Russia is also cutting its oil supplies by 500,000 bpd in August on top of the output reductions that have already been announced, state news agency Tass reported on Monday.

Sluggish demand in US, China and Europe are however weighing over investor sentiment. US manufacturing activity slumped further in June, reaching levels last seen in April 2020.

The ISM’s manufacturing PMI fell to 46.0 last month, down from 46.9 in May. The PMI remained below 50 for the eighth consecutive month, indicating contraction in the sector.

Factory activity growth in China, the world’s second largest economy and top crude importer, slowed in June.

The Caixin/S&P Global manufacturing purchasing managers' index eased to 50.5 last month from 50.9 in May. The 50-point index mark separates expansion from contraction.

After rising at the quickest rate in 11 months in May, Chinese manufacturing output expanded only slightly in June.

In April 2020, the Opec alliance of 23 oil-producing countries announced its largest production cut yet, 9.7 million bpd, as Covid-19 lockdowns hit global fuel demand and took Brent crude below $30 a barrel.

The Saudi and Russian announcements triggered concerns of a supply crunch that sent oil prices higher, Singapore-based oil markets consultancy Vanda Insights said in a research note.

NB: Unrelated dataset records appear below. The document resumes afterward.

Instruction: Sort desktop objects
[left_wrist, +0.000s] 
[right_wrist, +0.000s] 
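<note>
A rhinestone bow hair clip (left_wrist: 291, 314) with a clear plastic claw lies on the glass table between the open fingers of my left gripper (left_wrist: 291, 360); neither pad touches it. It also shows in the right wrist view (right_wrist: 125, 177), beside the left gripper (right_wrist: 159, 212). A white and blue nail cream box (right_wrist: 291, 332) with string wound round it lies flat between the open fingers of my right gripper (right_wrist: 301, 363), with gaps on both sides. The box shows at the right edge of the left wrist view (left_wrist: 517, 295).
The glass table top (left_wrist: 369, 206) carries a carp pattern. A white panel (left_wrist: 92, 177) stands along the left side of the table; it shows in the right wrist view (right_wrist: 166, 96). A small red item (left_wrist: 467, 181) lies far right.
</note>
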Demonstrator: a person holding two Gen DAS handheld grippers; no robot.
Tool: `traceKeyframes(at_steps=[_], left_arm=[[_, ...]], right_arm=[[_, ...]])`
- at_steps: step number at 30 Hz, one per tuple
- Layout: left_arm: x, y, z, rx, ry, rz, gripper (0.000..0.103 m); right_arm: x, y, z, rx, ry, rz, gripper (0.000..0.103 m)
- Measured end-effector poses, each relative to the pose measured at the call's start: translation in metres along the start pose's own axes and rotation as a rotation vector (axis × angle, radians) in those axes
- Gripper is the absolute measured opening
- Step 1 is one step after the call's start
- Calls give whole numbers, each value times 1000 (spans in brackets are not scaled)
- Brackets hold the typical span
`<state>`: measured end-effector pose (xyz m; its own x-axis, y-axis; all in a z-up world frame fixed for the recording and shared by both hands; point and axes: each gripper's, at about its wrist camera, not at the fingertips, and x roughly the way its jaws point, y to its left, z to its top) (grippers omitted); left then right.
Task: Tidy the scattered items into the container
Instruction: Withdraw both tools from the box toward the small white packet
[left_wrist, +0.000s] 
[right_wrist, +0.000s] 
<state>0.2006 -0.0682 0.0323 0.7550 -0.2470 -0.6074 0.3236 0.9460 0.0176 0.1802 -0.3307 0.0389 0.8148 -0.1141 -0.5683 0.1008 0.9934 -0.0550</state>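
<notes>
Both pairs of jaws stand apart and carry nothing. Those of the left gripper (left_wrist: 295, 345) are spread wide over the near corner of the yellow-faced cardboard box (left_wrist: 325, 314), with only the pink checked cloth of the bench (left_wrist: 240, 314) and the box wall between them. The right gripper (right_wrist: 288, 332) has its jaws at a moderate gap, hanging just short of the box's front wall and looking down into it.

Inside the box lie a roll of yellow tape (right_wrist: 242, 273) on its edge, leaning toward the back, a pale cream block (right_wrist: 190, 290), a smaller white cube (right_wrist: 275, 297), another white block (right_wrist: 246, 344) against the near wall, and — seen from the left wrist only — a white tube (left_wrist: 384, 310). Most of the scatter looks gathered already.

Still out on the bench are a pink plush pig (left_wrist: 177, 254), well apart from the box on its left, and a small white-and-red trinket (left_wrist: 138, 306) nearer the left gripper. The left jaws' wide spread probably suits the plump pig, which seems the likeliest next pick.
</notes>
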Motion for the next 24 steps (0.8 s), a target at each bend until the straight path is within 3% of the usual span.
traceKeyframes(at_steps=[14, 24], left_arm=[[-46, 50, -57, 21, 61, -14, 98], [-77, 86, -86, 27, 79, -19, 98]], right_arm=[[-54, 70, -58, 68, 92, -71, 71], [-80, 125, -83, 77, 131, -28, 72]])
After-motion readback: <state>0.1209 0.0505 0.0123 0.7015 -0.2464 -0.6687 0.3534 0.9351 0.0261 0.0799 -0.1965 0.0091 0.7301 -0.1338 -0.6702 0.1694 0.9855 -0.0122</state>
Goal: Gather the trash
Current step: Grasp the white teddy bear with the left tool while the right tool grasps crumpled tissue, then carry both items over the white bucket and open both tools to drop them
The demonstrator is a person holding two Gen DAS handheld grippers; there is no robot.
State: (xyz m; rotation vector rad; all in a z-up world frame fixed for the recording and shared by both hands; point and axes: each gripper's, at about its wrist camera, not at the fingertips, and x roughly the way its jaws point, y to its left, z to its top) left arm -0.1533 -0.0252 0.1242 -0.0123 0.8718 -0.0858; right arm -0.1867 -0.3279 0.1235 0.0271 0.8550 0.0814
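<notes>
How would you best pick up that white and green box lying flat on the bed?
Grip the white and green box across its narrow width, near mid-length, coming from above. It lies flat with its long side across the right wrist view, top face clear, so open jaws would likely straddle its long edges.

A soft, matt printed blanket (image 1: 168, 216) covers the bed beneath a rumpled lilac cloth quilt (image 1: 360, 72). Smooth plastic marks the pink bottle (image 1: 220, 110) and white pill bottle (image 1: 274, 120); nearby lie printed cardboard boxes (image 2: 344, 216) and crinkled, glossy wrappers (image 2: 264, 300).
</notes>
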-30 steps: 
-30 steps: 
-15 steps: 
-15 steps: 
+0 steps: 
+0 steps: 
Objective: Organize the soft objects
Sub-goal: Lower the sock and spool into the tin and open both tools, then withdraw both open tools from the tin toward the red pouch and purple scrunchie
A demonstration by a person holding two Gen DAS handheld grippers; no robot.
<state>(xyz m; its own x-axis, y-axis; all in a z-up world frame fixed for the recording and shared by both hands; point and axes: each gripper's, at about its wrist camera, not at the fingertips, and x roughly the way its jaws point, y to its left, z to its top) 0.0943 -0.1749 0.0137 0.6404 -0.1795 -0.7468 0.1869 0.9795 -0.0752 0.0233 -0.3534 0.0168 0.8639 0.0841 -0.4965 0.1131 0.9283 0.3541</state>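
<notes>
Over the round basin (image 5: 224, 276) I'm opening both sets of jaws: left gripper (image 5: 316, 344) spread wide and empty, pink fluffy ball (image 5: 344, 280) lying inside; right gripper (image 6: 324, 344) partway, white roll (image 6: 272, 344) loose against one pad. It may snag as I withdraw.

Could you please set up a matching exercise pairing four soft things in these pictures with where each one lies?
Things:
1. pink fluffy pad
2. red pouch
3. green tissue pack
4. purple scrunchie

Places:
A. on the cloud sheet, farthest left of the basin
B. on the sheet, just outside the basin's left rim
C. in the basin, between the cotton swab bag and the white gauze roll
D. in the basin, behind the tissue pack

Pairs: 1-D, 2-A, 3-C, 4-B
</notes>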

However, traders are now taking stock of the situation, which has “prompted some profit-taking”.

“Many market participants would be sceptical of the gains notched in the North Sea benchmark in the previous session amid low trading volumes due to a public holiday in the US.”

Last month, Opec agreed to stick to its existing output cuts until the end of 2024.

The group has total production curbs of 3.66 million bpd, or about 3.7 per cent of global demand, in place, including a two million bpd reduction agreed last year and voluntary cuts of 1.66 million bpd announced in April.